The routines in CBL are designed to facilitate performance by operating on compressed data whenever possible. In the case of nucleotide data, for example, it is sufficient to represent each of the four nucleotides with only two bits, and thus a 64-bit word can contain a sequence of 32 nucleotides instead of the normal 8. A CBL search routine can then take advantage of the compression by comparing whole words, one containing all or part of a compressed query, and the other containing part of a compressed database. Since query and database are effectively 1/4 in size, significant performance is realized. In addition to 2-bit compression, CBL supports 4 bit and 5 bit levels for larger alphabets.
The Portable CBL v1.0, consisting entirely of integer operations written in C, implements the computational primitives in a generic fashion with little regard to specific hardware. It does, however, try to use loops that will vectorize, not only so that it can be compared to the proprietary CBL on the Cray SV1ex, but also to run effectively on other platforms like the SX6 and X1. In addition, vectorizable routines run faster on non-vector hardware in many cases. Issues surrounding the implementation of the portable version are addressed in this paper.
Two factors dominate portability for the CBL. The first factor to consider is machine register length, either 32- or 64-bit. The second factor to consider is whether a machine is big-endian or little-endian. The portable CBL is coded to run on any combination of these two factors:
1) 32-bit, big-endian: most unix workstations 2) 32-bit, little-endian: Intel IA-32 3) 64-bit, big-endian: most supercomputers 4) 64-bit, little-endian: Intel IA-641
Both factors are discussed below.
pattern output array of packed words containing the repeated pattern and the number of times it was repeated, in this format: ------------------------------------------ |00| pattern (32 bits) | count (30 bits) | ------------------------------------------
On a 32-bit box, changing the return type of "pattern" from
long *pattern
to
long long *pattern
preserves the same 64-bit format for the data as on a 64-bit big-endian machine.
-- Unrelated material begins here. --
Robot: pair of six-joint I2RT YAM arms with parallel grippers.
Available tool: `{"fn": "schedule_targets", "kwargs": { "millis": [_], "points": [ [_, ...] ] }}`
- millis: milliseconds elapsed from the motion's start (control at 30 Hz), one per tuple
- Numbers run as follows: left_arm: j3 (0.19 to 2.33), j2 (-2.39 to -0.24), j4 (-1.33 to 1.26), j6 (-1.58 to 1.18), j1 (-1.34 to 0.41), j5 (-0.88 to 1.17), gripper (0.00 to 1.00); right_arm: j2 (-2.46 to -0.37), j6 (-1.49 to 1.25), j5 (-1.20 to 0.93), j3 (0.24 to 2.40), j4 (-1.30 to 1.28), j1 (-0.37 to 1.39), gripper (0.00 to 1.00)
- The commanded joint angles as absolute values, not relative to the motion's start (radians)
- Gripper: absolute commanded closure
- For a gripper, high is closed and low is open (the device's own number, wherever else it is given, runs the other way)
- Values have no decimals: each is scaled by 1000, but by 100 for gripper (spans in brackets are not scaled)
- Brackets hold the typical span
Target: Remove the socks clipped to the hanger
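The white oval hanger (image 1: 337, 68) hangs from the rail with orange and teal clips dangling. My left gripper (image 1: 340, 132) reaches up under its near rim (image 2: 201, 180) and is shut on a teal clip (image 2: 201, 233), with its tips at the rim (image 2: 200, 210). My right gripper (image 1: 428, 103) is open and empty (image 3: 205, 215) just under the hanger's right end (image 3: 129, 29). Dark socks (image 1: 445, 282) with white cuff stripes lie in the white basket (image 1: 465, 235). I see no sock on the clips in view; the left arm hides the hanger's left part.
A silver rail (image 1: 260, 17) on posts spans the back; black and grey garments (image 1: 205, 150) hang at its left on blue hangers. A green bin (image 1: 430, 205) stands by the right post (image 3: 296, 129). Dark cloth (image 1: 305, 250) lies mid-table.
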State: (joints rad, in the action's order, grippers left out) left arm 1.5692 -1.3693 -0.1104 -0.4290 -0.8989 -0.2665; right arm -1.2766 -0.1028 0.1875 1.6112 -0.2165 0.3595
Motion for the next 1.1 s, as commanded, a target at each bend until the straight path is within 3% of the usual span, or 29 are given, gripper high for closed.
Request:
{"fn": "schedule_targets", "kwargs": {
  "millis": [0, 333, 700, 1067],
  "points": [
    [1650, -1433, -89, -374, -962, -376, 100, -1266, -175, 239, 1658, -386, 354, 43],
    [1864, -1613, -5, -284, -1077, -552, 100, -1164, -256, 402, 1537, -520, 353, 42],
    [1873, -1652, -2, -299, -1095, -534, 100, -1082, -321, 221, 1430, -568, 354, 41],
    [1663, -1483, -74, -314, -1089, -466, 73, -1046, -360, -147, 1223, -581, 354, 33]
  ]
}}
See the next section for the little-endian format.
Big-endian:
|<--------word0-------->|<--------word1-------->|<--etc-->| byte0 byte1 byte2 byte3 byte4 byte5 byte6 byte7 a c g t a null
Little-endian:
|<--etc-->|<--------word1-------->|<--------word0-------->| byte7 byte6 byte5 byte4 byte3 byte2 byte1 byte0 null a t g c a
Memory on both machines contain the same nucleotide string acgta. Big-endian machines read left-to-right, like English, while little-endian machines read right-to-left, like Hebrew2. Let's see what the following code prints in each case:
main() { char *c = "acgta"; unsigned int i; i = ((unsigned int *) c)[0] >> 8; printf("%s\n",(char *) &i); }
First, this code casts the character pointer to an unsigned int pointer so that c[0] now contains 4 bytes, i.e. the first four letters of the string. It then shifts the rightmost letter off (8 bits), and prints the resulting string by treating the address of the unsigned int as a character pointer.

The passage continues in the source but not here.